In den letzten Tagen machte eine große Sache die Runde, Eltern wollen das Nationale Sportfestival abschaffen, weil sich ihre unsportlichen Kinder gedemütigt fühlen. Ach du Sch…, haben wir mal wieder einen Fall von „Deutschland schafft sich ab!“ weil manche Menschen einfach zu faul sind, ihrer gesellschaftlichen Rolle gerecht zu werden. Mal ehrlich, vergleichen wir die heutige Situation von Kindern mit der von vor 10-15 Jahren (also meiner). Zu meiner Zeit gab es auch schon sportfaule Kinder, unsportliche Kinder, Kinder die Probleme hatten sich beim Sport zu zeigen, obwohl sie wollten. Das alles gibt es heute wie damals.

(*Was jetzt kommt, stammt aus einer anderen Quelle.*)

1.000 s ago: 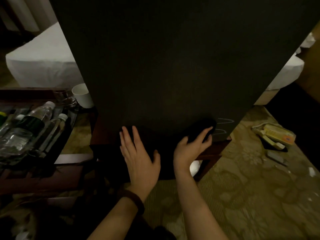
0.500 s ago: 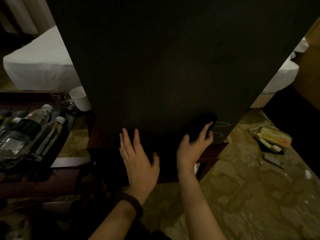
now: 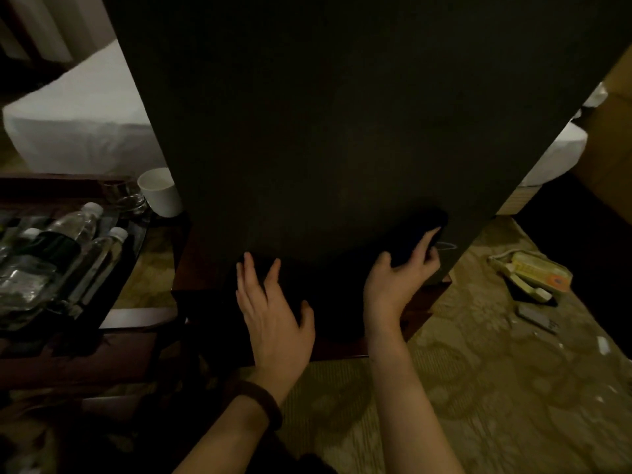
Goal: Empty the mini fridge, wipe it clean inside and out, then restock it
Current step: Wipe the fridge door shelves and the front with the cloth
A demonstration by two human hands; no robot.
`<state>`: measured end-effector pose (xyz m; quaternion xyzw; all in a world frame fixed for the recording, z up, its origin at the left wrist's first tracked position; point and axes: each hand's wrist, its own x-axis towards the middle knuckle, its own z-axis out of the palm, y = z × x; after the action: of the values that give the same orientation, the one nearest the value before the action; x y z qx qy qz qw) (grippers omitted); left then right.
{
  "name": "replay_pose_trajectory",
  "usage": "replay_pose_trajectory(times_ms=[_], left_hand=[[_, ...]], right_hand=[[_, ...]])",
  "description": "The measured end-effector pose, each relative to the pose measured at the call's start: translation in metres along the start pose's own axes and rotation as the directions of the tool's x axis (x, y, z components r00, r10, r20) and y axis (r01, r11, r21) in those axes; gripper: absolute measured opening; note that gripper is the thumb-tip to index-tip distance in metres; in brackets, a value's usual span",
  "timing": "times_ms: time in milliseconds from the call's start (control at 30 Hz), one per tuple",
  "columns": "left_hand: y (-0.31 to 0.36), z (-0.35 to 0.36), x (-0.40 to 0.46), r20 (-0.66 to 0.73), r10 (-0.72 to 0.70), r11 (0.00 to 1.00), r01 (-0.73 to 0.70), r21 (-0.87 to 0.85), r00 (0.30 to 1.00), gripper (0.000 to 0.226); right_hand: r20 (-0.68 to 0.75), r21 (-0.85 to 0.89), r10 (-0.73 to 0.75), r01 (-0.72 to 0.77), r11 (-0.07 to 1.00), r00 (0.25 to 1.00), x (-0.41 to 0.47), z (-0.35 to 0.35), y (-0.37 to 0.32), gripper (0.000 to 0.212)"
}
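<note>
The black mini fridge (image 3: 325, 114) fills the middle of the view, its dark outer face toward me, standing on a dark wooden base (image 3: 422, 304). My left hand (image 3: 273, 309) lies flat on the lower part of that face with fingers spread. My right hand (image 3: 393, 282) holds a dark cloth (image 3: 417, 227) between thumb and fingers and presses it against the fridge near its lower right corner. The cloth is hard to tell apart from the black surface.
Several water bottles (image 3: 68, 241) lie in a dark tray at the left, with a white cup (image 3: 160, 193) and a glass (image 3: 123, 196) behind them. White bedding (image 3: 75, 131) is at the back left. A yellowish telephone (image 3: 533, 278) and small items lie on the patterned carpet at right.
My right hand has slid the cloth a little to the right along the fridge's lower edge. My left hand stays flat in the same place.
</note>
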<state>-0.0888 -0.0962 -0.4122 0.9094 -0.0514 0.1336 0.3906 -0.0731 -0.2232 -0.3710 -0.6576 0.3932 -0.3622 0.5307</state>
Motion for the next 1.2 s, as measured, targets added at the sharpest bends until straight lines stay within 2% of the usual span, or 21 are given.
replay_pose_trajectory(times_ms=[100,167,267,367,433,500,667,733,833,900,967,1100,1167,1200], left_hand=[[-0.002,-0.002,-0.002,0.012,-0.003,1.000,0.003,0.001,1.000,0.070],[-0.002,-0.001,-0.002,0.017,0.002,1.000,-0.002,0.000,1.000,0.070],[-0.001,0.003,-0.001,0.002,0.009,1.000,-0.008,-0.015,1.000,0.070],[0.001,0.005,0.000,-0.005,0.002,1.000,-0.002,-0.024,1.000,0.070],[0.000,0.005,0.001,-0.013,0.010,1.000,-0.011,-0.022,1.000,0.070],[-0.002,0.005,-0.001,-0.002,0.010,1.000,-0.010,-0.010,1.000,0.069],[0.004,0.006,-0.009,0.021,-0.037,0.999,0.036,0.026,0.999,0.070],[0.010,0.006,-0.009,0.038,-0.046,0.999,0.046,0.020,0.998,0.071],[0.017,0.004,-0.004,0.021,-0.035,0.999,0.035,-0.009,0.999,0.071],[0.020,0.003,-0.002,-0.004,-0.024,0.999,0.024,-0.027,1.000,0.070],[0.021,0.002,-0.002,-0.011,-0.015,0.999,0.015,-0.031,1.000,0.069],[0.021,0.004,-0.011,0.025,-0.029,1.000,0.029,-0.001,0.999,0.073],[0.026,0.005,-0.015,0.041,-0.022,1.000,0.022,0.006,0.999,0.074],[0.028,0.004,-0.016,0.050,-0.021,1.000,0.020,0.015,0.999,0.075]], right_hand=[[0.011,-0.012,0.348,-0.348,0.937,0.937,0.000,-0.003,0.032,0.071],[0.050,-0.025,0.446,-0.446,0.895,0.893,0.000,-0.003,0.046,0.070],[0.070,0.022,0.390,-0.392,0.920,0.918,0.003,-0.005,0.026,0.071],[0.009,0.016,0.151,-0.151,0.988,0.988,0.014,-0.010,-0.009,0.073],[-0.043,0.056,0.067,-0.065,0.996,0.997,0.021,-0.008,-0.016,0.074],[-0.052,0.024,0.096,-0.095,0.995,0.994,0.021,-0.010,-0.003,0.073],[0.070,0.045,0.417,-0.421,0.906,0.906,0.014,-0.013,0.046,0.072],[0.084,0.081,0.421,-0.427,0.901,0.903,0.017,-0.014,0.040,0.070],[0.046,0.042,0.240,-0.242,0.969,0.970,0.028,-0.018,0.009,0.071],[-0.019,0.118,0.178,-0.174,0.978,0.984,0.026,-0.019,-0.015,0.072],[-0.027,0.117,0.213,-0.209,0.971,0.977,0.037,-0.017,0.004,0.071],[0.099,0.223,0.526,-0.534,0.816,0.845,0.043,-0.022,0.043,0.066],[0.151,0.217,0.540,-0.561,0.799,0.828,0.051,-0.024,0.052,0.064],[0.152,0.220,0.502,-0.524,0.823,0.852,0.051,-0.025,0.046,0.065]])
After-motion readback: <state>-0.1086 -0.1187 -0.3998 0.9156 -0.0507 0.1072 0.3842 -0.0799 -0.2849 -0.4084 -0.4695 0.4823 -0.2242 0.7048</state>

Der große Unterschied, den ich als junger Trainer mittlerweile auch mitbekommen habe, ist, Eltern heutzutage sind im Durchschnitt ganz schön weich geworden, was die Erziehung ihrer Kinder angeht. Es ist anscheinend sehr bequem den Nachwuchs mit einer Tonne technischer Geräte einzudecken und den qualitativ minderwertigen „Bildungsprogrammen“ der Mittags-/Nachmittagszeit auszusetzen, statt die Erziehung in verschiedenen Facetten selbst in die Hand zu nehmen, sich selbst ein wenig Freizeit zu schaffen und den Kindern beizubringen, wie viel Spaß Bewegung machen kann (könnte den Eltern ja auch gut tun). Und wenn das Kind sich dann beschwert, dann muss alles aus dem Weg geräumt werden, was stört. Dass weniger fähige Kinder im Sport Objekt von kindlichen Anfeindungen und Hänseleien sind, ist auch nichts Neues und muss ebenfalls von erzieherischen Kräften eingedämmt werden. Aber man kann es sich auch einfach machen mit den neu aufgekommenen Mitteln der Technischen Evolution.
Liebe Eltern, die diese Petition unterstützen, es wäre sehr wünschenswert, wenn ihr eure Kinder auf das Erwachsenenleben vorbereitet und nicht in deren Traumwelt leben lasst. Denn diese ist nicht geeignet zum eigenständigen Leben.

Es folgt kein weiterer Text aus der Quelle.